The past two days have encapsulated everything about Romney’s hurry-up strategy. A candidate who has avoided Sunday talk shows appeared on “Fox News Sunday” the morning after his double-digit loss and said that he would release his tax returns. He acknowledged that he should have done so earlier. He deserves no praise for being blind to the political realities for weeks, nor for finally recognizing the obvious.

Romney arrived in Florida later Sunday with rhetoric sharpened by defeat. He went after Gingrich with tough new language, although the video of the debate shows a candidate who does not take easily to the role of attack dog. He is too gentlemanly for that.

On Monday morning, Romney hurled the kitchen sink at his rival. The across-the-board attacks were an effort to put everything negative about Gingrich into the discussion as the voters in Florida began to pay close attention.

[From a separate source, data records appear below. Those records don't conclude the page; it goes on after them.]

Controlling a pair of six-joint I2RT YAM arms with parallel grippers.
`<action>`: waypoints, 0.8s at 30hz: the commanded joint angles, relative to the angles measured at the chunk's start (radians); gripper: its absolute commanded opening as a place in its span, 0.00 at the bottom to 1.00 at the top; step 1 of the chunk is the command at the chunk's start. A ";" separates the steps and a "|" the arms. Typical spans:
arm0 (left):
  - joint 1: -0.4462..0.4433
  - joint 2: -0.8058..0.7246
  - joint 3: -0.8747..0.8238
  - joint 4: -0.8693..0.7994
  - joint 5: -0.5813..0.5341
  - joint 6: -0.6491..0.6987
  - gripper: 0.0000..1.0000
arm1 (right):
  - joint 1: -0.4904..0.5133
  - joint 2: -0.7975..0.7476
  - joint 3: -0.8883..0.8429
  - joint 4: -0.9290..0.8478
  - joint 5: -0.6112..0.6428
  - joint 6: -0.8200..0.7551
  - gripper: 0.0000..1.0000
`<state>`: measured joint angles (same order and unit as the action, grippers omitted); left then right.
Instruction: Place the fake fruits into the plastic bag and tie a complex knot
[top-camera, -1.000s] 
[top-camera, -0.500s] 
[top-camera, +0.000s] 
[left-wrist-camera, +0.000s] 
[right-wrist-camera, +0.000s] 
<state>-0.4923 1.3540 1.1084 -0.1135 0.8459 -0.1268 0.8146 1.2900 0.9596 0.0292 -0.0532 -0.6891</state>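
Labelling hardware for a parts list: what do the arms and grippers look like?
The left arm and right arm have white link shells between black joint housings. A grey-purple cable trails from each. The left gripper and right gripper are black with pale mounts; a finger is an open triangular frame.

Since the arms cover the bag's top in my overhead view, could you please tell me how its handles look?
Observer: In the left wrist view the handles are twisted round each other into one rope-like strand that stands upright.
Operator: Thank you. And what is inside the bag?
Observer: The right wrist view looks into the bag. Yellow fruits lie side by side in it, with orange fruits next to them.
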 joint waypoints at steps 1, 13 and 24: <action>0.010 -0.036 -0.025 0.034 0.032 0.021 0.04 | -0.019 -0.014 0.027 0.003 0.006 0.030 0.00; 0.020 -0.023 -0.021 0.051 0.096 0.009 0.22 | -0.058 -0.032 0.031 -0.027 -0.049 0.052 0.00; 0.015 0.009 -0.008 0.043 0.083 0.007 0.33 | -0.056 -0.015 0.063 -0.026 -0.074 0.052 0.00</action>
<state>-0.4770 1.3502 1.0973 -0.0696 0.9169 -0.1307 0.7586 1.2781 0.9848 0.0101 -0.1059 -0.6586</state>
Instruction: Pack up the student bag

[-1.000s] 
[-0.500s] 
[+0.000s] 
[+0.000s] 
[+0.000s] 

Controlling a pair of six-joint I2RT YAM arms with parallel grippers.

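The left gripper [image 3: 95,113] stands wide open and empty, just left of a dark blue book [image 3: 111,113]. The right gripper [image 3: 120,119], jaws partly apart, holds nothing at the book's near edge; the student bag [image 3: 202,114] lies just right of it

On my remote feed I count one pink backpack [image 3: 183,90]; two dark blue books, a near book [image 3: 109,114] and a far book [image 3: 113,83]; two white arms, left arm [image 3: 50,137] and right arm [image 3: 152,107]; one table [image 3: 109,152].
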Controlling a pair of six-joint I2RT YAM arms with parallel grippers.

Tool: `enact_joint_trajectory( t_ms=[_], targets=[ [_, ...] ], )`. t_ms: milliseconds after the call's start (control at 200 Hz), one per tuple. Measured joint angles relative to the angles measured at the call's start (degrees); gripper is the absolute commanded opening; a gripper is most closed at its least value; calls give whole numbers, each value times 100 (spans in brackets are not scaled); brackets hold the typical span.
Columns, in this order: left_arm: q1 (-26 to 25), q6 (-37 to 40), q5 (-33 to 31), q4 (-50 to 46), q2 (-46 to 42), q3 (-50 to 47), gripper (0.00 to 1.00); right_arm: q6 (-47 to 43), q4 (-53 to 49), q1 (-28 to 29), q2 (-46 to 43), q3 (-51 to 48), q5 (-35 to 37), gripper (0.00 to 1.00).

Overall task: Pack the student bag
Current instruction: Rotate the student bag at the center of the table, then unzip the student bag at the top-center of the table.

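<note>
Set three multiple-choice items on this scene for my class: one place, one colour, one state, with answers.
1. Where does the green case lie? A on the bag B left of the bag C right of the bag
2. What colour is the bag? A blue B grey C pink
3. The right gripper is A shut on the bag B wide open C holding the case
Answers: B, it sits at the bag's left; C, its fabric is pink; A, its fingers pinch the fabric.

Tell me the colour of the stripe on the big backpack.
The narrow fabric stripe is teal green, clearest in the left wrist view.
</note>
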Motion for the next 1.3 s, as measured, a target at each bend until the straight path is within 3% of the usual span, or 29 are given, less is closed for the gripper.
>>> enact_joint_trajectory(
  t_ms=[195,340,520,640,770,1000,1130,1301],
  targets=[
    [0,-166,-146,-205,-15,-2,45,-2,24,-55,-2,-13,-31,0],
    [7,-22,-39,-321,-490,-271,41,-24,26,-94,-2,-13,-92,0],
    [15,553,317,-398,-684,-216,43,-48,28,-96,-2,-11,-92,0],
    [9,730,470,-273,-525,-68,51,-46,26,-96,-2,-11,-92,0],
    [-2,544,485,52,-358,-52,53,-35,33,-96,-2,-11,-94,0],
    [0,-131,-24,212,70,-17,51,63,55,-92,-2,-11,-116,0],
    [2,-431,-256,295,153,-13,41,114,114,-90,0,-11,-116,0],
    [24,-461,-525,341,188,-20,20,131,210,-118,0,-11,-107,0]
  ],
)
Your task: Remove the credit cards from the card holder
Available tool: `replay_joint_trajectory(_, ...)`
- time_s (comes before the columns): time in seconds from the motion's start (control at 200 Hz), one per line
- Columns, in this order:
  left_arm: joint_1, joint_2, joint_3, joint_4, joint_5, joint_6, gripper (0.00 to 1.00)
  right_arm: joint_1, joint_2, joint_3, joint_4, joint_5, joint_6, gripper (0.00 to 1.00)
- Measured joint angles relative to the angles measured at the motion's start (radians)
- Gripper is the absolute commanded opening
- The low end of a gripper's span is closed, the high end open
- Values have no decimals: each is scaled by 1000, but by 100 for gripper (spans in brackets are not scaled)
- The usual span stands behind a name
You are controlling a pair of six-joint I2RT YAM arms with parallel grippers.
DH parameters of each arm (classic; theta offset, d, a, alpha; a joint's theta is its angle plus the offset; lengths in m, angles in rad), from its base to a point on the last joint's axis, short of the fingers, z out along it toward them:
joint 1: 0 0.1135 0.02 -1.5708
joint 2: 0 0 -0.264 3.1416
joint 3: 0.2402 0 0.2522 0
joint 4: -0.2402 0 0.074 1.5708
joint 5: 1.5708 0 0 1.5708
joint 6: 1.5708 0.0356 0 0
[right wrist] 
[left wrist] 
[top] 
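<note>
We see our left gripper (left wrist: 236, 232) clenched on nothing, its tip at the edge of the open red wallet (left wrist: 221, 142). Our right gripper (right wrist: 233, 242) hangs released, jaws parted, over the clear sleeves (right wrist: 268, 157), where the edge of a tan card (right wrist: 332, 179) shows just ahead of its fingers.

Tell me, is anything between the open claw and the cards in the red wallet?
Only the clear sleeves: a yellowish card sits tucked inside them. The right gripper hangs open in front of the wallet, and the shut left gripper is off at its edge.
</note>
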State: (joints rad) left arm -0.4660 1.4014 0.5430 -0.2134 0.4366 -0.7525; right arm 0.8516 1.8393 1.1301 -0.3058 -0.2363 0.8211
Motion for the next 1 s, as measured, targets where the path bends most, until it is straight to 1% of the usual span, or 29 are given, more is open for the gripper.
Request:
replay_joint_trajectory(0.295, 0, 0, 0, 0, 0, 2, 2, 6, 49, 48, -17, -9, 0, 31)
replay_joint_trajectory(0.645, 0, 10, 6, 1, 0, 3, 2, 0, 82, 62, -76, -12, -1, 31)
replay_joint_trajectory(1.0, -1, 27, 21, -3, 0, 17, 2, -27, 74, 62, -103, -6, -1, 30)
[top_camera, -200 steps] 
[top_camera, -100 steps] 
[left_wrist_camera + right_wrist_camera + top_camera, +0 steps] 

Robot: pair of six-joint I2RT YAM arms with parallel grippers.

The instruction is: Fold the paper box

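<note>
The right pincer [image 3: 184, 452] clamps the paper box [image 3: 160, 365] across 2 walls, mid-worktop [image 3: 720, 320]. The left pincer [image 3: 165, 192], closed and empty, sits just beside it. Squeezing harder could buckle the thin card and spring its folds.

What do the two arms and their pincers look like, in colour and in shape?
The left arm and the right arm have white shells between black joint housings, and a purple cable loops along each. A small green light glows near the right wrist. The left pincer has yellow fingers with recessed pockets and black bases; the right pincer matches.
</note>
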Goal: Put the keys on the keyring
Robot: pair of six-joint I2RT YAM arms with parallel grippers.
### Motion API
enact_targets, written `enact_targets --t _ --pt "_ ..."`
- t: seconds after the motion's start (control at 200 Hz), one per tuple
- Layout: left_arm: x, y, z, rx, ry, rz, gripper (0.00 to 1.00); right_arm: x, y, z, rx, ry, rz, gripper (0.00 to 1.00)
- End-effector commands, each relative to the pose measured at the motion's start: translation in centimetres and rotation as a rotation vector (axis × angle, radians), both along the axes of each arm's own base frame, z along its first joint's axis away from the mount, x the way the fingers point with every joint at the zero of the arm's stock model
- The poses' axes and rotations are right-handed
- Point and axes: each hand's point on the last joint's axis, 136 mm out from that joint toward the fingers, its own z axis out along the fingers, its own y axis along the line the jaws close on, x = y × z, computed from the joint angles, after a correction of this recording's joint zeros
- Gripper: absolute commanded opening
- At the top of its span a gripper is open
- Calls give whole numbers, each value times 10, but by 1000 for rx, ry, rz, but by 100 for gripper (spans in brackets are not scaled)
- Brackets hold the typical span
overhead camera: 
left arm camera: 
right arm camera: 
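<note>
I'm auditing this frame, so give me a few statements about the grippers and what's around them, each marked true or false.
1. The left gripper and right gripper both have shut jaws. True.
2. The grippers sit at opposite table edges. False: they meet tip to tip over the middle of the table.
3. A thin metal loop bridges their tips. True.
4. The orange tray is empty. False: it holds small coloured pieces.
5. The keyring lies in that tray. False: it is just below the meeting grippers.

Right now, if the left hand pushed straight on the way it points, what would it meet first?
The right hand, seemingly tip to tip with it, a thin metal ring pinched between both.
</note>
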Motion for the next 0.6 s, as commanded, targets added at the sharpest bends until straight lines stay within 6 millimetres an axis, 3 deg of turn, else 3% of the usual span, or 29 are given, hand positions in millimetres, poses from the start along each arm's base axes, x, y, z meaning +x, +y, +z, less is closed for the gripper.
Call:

Romney challenged Gingrich over his tenure as House speaker, calling it a failure. He reminded voters that his rival had been reprimanded by his House colleagues for ethics transgressions. He raised questions about Gingrich’s work for Freddie Mac and about his dozen or so years as a Washington consultant who made himself wealthy by, as Romney put it, peddling influence.

It all came together on Monday night in the first third of the 90-minute debate sponsored by NBC News with the National Journal and the Tampa Bay Times. NBC anchor Brian Williams barely had to prod Romney to go on the attack. At every turn, with every question, after every Gingrich response, Romney pressed his case relentlessly.

There have been flashes of this Romney in the past, most notably when Texas Gov. Rick Perry first appeared at a debate as the rising candidate in the race. That was at the Ronald Reagan presidential library in California in September, and Romney came prepared to challenge on Social Security the man his campaign feared. The difference on Monday night was that Romney realized that his candidacy is truly at risk.

He has proved peevish when attacked in debates, impatient with his rivals and, at times, looking to the moderator for help to shut down an uncomfortable encounter. On Monday night, he sought to avoid being defensive by staying on the offense through critical exchanges. With every Gingrich parry came a Romney riposte.